TASK PROMPT
Find all lines in the listing that include the word "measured", then copy them.

BEGIN

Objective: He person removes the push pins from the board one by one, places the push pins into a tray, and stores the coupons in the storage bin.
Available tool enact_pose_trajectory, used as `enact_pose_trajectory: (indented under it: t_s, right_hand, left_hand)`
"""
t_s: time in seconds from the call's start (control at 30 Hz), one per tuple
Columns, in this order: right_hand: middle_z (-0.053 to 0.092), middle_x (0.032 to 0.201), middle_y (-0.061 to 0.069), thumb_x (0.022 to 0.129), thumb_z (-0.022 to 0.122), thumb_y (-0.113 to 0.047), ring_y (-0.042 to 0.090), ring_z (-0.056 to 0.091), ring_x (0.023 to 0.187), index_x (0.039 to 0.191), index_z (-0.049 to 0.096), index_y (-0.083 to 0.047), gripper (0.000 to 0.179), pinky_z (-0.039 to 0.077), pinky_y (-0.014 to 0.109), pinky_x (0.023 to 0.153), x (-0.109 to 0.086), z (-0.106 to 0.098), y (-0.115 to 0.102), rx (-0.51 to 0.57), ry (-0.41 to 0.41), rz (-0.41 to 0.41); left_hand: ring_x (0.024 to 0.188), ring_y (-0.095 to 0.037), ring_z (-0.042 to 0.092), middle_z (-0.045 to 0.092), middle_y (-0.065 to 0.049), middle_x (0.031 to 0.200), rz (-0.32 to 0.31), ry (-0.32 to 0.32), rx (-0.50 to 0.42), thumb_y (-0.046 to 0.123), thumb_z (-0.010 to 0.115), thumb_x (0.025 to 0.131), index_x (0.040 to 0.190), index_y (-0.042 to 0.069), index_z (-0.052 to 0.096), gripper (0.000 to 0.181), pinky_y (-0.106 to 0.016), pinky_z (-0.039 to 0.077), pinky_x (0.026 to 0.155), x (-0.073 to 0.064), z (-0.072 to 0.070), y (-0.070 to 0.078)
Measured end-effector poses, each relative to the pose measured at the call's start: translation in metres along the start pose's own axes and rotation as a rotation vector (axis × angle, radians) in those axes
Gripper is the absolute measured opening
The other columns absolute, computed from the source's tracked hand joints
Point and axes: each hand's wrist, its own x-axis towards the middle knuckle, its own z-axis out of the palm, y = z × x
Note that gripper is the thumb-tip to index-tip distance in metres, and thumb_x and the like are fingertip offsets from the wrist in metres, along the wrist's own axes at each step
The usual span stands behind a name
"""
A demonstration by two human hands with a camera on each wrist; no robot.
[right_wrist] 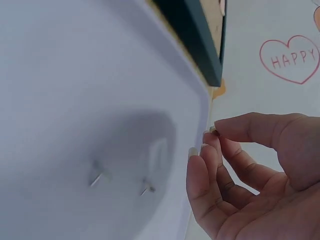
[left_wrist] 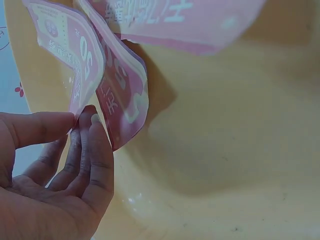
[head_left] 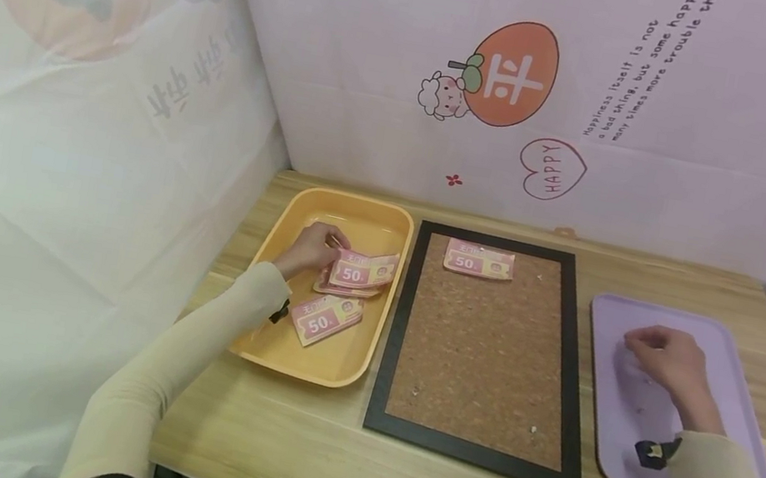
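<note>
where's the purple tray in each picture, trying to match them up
Head: purple tray at the far right, beside the framed corkboard.
Left wrist: not in it.
Right wrist: it fills most of the left and centre.
Landmark shared by head and right wrist: the red HAPPY heart.

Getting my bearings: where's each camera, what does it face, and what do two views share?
Head: worn on the head, looking forward and down at the rectangular yellow plastic tray, rectangular black-framed corkboard and rectangular lilac plastic tray; cream sleeves, left grip and right grip show.
Left wrist: worn there, facing into the yellow tray; the left grip pinches a pink paper coupon.
Right wrist: worn there, facing the lilac tray and small shiny pins; the right grip shows.
Shared: head and right wrist both show the red-outlined HAPPY heart.
</note>
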Motion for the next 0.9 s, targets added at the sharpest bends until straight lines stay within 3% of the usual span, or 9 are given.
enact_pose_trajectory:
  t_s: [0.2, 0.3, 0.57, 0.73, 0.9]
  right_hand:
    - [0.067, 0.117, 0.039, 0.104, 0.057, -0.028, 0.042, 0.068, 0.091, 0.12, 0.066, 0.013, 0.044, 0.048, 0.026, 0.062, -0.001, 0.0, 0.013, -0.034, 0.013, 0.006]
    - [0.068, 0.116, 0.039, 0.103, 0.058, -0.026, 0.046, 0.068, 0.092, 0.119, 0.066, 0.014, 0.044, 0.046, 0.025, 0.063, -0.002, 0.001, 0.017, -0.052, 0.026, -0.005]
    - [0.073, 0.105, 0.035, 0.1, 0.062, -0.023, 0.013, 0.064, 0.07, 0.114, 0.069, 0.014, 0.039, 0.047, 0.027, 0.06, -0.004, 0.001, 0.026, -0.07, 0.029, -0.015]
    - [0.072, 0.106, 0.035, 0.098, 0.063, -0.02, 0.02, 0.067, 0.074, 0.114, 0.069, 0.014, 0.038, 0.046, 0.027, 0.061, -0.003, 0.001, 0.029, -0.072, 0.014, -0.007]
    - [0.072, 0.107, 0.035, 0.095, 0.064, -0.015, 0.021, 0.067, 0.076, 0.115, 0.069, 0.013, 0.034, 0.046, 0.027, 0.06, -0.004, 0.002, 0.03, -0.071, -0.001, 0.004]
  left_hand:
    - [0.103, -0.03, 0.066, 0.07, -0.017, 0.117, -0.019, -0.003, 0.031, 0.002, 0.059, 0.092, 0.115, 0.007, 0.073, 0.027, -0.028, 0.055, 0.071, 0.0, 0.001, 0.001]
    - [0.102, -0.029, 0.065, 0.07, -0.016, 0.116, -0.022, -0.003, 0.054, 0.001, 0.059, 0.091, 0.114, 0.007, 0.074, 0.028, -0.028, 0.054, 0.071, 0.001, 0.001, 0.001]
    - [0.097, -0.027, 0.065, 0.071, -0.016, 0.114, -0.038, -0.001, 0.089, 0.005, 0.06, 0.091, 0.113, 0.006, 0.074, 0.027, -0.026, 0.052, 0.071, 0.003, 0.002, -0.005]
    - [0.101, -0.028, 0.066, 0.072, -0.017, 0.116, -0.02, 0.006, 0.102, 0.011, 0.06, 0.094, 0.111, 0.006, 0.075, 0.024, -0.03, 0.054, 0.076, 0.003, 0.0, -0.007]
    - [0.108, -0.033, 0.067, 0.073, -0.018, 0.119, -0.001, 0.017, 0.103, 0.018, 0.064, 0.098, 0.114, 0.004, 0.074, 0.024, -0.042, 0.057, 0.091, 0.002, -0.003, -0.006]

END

SOLUTION
Measured end-effector poses, each relative to the pose measured at the call's start: translation in metres along the start pose's own axes and rotation as a rotation vector (axis × angle, radians) in those axes
Gripper is the absolute measured opening

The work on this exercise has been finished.